__What you are asked to do__
Reproduce the entries so that every line matches the original exactly.

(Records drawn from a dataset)
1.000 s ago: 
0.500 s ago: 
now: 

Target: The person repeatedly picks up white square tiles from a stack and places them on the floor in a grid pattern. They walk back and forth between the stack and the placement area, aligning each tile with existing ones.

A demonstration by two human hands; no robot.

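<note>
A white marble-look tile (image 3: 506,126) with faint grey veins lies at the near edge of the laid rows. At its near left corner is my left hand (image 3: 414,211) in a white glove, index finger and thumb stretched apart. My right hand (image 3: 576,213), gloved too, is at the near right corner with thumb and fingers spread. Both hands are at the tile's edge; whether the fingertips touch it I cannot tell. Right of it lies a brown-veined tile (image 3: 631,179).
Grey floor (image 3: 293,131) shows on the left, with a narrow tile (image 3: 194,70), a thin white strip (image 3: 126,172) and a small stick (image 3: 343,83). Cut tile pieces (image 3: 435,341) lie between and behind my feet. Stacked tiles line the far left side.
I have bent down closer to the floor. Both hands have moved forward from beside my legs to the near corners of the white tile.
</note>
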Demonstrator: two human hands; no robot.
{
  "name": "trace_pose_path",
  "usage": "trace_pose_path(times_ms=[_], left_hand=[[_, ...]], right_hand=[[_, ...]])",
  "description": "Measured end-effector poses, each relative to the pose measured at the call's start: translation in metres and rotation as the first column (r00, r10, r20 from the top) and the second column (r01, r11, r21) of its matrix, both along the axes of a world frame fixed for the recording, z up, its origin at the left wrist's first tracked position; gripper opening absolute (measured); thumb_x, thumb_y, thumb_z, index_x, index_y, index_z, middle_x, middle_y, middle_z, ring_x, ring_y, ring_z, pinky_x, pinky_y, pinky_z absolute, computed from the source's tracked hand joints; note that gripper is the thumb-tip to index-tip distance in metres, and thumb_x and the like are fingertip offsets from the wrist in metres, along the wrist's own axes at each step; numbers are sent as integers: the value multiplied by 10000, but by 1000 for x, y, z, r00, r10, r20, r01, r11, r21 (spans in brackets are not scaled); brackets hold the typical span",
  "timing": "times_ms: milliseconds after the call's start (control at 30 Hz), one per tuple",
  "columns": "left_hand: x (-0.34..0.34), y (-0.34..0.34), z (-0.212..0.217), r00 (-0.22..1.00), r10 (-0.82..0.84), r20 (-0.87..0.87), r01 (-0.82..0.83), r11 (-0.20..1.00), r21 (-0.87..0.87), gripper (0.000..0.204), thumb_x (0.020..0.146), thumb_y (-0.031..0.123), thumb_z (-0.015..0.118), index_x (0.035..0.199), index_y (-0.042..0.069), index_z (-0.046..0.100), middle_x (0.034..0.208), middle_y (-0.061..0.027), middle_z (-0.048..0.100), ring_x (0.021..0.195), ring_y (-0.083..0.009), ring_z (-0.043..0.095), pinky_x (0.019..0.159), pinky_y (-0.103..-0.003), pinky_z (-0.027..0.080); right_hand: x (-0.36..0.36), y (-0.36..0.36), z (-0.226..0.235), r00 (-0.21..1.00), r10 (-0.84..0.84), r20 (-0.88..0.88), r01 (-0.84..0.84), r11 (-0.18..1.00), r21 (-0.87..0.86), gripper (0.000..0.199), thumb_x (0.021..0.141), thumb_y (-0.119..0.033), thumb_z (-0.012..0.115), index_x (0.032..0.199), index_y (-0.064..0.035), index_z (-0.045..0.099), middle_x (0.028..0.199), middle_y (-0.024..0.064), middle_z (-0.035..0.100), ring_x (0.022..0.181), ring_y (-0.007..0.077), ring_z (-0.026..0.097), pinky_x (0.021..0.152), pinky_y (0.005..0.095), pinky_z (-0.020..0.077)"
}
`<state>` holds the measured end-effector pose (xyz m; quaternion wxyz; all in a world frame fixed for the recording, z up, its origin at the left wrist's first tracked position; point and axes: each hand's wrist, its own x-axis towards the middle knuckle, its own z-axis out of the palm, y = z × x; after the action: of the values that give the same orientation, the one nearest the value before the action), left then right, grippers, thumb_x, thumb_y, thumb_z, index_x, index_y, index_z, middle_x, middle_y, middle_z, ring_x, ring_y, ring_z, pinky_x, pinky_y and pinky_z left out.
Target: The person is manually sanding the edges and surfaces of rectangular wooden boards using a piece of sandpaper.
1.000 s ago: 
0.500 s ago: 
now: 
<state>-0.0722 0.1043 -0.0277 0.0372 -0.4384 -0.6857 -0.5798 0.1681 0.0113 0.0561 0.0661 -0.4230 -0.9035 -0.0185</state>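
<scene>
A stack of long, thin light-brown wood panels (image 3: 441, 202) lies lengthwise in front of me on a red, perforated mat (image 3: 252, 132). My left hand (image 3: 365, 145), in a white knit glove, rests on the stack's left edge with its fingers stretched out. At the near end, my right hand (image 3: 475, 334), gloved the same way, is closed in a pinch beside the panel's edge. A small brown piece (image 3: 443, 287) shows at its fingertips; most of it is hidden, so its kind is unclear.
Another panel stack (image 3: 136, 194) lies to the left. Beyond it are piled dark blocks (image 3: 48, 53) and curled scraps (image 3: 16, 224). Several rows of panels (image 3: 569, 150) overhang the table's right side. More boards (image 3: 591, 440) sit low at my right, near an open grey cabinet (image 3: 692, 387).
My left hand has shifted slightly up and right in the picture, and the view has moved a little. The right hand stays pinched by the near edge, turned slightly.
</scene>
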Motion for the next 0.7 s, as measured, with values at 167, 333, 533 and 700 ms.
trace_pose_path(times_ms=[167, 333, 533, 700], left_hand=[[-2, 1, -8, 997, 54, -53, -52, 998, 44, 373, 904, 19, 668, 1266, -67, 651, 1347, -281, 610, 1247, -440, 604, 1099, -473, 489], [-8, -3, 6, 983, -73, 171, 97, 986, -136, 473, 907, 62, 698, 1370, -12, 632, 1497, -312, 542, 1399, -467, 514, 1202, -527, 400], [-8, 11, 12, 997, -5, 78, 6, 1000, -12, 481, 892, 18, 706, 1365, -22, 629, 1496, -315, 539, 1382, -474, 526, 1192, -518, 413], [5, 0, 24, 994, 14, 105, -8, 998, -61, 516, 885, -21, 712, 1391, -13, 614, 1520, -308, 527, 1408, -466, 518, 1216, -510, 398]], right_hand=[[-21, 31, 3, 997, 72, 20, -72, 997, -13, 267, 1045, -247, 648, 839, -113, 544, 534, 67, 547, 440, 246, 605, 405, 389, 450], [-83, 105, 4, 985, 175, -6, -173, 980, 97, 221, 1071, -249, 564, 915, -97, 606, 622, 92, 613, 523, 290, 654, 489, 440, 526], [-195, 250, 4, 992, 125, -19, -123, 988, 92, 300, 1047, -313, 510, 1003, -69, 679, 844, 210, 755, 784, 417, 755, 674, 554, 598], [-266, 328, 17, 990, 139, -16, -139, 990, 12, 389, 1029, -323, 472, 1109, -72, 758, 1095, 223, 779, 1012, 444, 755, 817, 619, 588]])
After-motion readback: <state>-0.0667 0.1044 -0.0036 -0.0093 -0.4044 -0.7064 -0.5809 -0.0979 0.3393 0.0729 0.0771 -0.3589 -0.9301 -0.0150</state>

__Solution for this task__
1.000 s ago: 
0.500 s ago: 
now: 

Target: The person repeatedly picks up white square tiles from a stack and places them on the floor in a grid pattern. They walk back and forth between the stack and the placement area, aligning each tile with existing ones.

A demonstration by two human hands; no robot.

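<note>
A white marble-look tile (image 3: 506,126) with faint grey veins lies at the near edge of the laid rows. At its near left corner is my left hand (image 3: 414,211) in a white glove, index finger and thumb stretched apart. My right hand (image 3: 576,213), gloved too, is at the near right corner with thumb and fingers spread. Both hands are at the tile's edge; whether the fingertips touch it I cannot tell. Right of it lies a brown-veined tile (image 3: 631,179).
Grey floor (image 3: 293,131) shows on the left, with a narrow tile (image 3: 194,70), a thin white strip (image 3: 126,172) and a small stick (image 3: 343,83). Cut tile pieces (image 3: 435,341) lie between and behind my feet. Stacked tiles line the far left side.
I have bent down closer to the floor. Both hands have moved forward from beside my legs to the near corners of the white tile.
</note>
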Demonstrator: two human hands; no robot.
{
  "name": "trace_pose_path",
  "usage": "trace_pose_path(times_ms=[_], left_hand=[[_, ...]], right_hand=[[_, ...]])",
  "description": "Measured end-effector poses, each relative to the pose measured at the call's start: translation in metres and rotation as the first column (r00, r10, r20 from the top) and the second column (r01, r11, r21) of its matrix, both along the axes of a world frame fixed for the recording, z up, its origin at the left wrist's first tracked position; gripper opening absolute (measured); thumb_x, thumb_y, thumb_z, index_x, index_y, index_z, middle_x, middle_y, middle_z, ring_x, ring_y, ring_z, pinky_x, pinky_y, pinky_z absolute, computed from the source's tracked hand joints; note that gripper is the thumb-tip to index-tip distance in metres, and thumb_x and the like are fingertip offsets from the wrist in metres, along the wrist's own axes at each step; numbers are sent as integers: the value multiplied by 10000, but by 1000 for x, y, z, r00, r10, r20, r01, r11, r21 (spans in brackets are not scaled); brackets hold the typical span",
  "timing": "times_ms: milliseconds after the call's start (control at 30 Hz), one per tuple",
  "columns": "left_hand: x (-0.34..0.34), y (-0.34..0.34), z (-0.212..0.217), r00 (-0.22..1.00), r10 (-0.82..0.84), r20 (-0.87..0.87), r01 (-0.82..0.83), r11 (-0.20..1.00), r21 (-0.87..0.87), gripper (0.000..0.204), thumb_x (0.020..0.146), thumb_y (-0.031..0.123), thumb_z (-0.015..0.118), index_x (0.035..0.199), index_y (-0.042..0.069), index_z (-0.046..0.100), middle_x (0.034..0.208), middle_y (-0.061..0.027), middle_z (-0.048..0.100), ring_x (0.021..0.195), ring_y (-0.083..0.009), ring_z (-0.043..0.095), pinky_x (0.019..0.159), pinky_y (-0.103..-0.003), pinky_z (-0.027..0.080); right_hand: x (-0.36..0.36), y (-0.36..0.36), z (-0.226..0.235), r00 (-0.21..1.00), r10 (-0.84..0.84), r20 (-0.88..0.88), r01 (-0.84..0.84), r11 (-0.18..1.00), r21 (-0.87..0.86), gripper (0.000..0.199), thumb_x (0.021..0.141), thumb_y (-0.119..0.033), thumb_z (-0.012..0.115), index_x (0.032..0.199), index_y (-0.064..0.035), index_z (-0.045..0.099), middle_x (0.028..0.199), middle_y (-0.024..0.064), middle_z (-0.035..0.100), ring_x (0.022..0.181), ring_y (-0.007..0.077), ring_z (-0.026..0.097), pinky_x (0.021..0.152), pinky_y (0.005..0.095), pinky_z (-0.020..0.077)"
}
`<state>` holds the measured end-effector pose (xyz m; quaternion wxyz; all in a world frame fixed for the recording, z up, its origin at the left wrist's first tracked position; point and axes: each hand's wrist, its own x-axis towards the middle knuckle, its own z-axis out of the palm, y = z × x; after the action: of the values that give the same orientation, the one nearest the value before the action), left then right, grippers, thumb_x, thumb_y, thumb_z, index_x, index_y, index_z, middle_x, middle_y, middle_z, ring_x, ring_y, ring_z, pinky_x, pinky_y and pinky_z left out.
Target: The person is manually sanding the edges and surfaces of rectangular wooden boards using a piece of sandpaper.
1.000 s ago: 
0.500 s ago: 
now: 
<state>-0.0722 0.1043 -0.0277 0.0372 -0.4384 -0.6857 -0.5798 0.1681 0.0113 0.0561 0.0661 -0.4230 -0.9035 -0.0185</state>
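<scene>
A stack of long, thin light-brown wood panels (image 3: 441, 202) lies lengthwise in front of me on a red, perforated mat (image 3: 252, 132). My left hand (image 3: 365, 145), in a white knit glove, rests on the stack's left edge with its fingers stretched out. At the near end, my right hand (image 3: 475, 334), gloved the same way, is closed in a pinch beside the panel's edge. A small brown piece (image 3: 443, 287) shows at its fingertips; most of it is hidden, so its kind is unclear.
Another panel stack (image 3: 136, 194) lies to the left. Beyond it are piled dark blocks (image 3: 48, 53) and curled scraps (image 3: 16, 224). Several rows of panels (image 3: 569, 150) overhang the table's right side. More boards (image 3: 591, 440) sit low at my right, near an open grey cabinet (image 3: 692, 387).
My left hand has shifted slightly up and right in the picture, and the view has moved a little. The right hand stays pinched by the near edge, turned slightly.
</scene>
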Motion for the next 0.7 s, as measured, with values at 167, 333, 533 and 700 ms.
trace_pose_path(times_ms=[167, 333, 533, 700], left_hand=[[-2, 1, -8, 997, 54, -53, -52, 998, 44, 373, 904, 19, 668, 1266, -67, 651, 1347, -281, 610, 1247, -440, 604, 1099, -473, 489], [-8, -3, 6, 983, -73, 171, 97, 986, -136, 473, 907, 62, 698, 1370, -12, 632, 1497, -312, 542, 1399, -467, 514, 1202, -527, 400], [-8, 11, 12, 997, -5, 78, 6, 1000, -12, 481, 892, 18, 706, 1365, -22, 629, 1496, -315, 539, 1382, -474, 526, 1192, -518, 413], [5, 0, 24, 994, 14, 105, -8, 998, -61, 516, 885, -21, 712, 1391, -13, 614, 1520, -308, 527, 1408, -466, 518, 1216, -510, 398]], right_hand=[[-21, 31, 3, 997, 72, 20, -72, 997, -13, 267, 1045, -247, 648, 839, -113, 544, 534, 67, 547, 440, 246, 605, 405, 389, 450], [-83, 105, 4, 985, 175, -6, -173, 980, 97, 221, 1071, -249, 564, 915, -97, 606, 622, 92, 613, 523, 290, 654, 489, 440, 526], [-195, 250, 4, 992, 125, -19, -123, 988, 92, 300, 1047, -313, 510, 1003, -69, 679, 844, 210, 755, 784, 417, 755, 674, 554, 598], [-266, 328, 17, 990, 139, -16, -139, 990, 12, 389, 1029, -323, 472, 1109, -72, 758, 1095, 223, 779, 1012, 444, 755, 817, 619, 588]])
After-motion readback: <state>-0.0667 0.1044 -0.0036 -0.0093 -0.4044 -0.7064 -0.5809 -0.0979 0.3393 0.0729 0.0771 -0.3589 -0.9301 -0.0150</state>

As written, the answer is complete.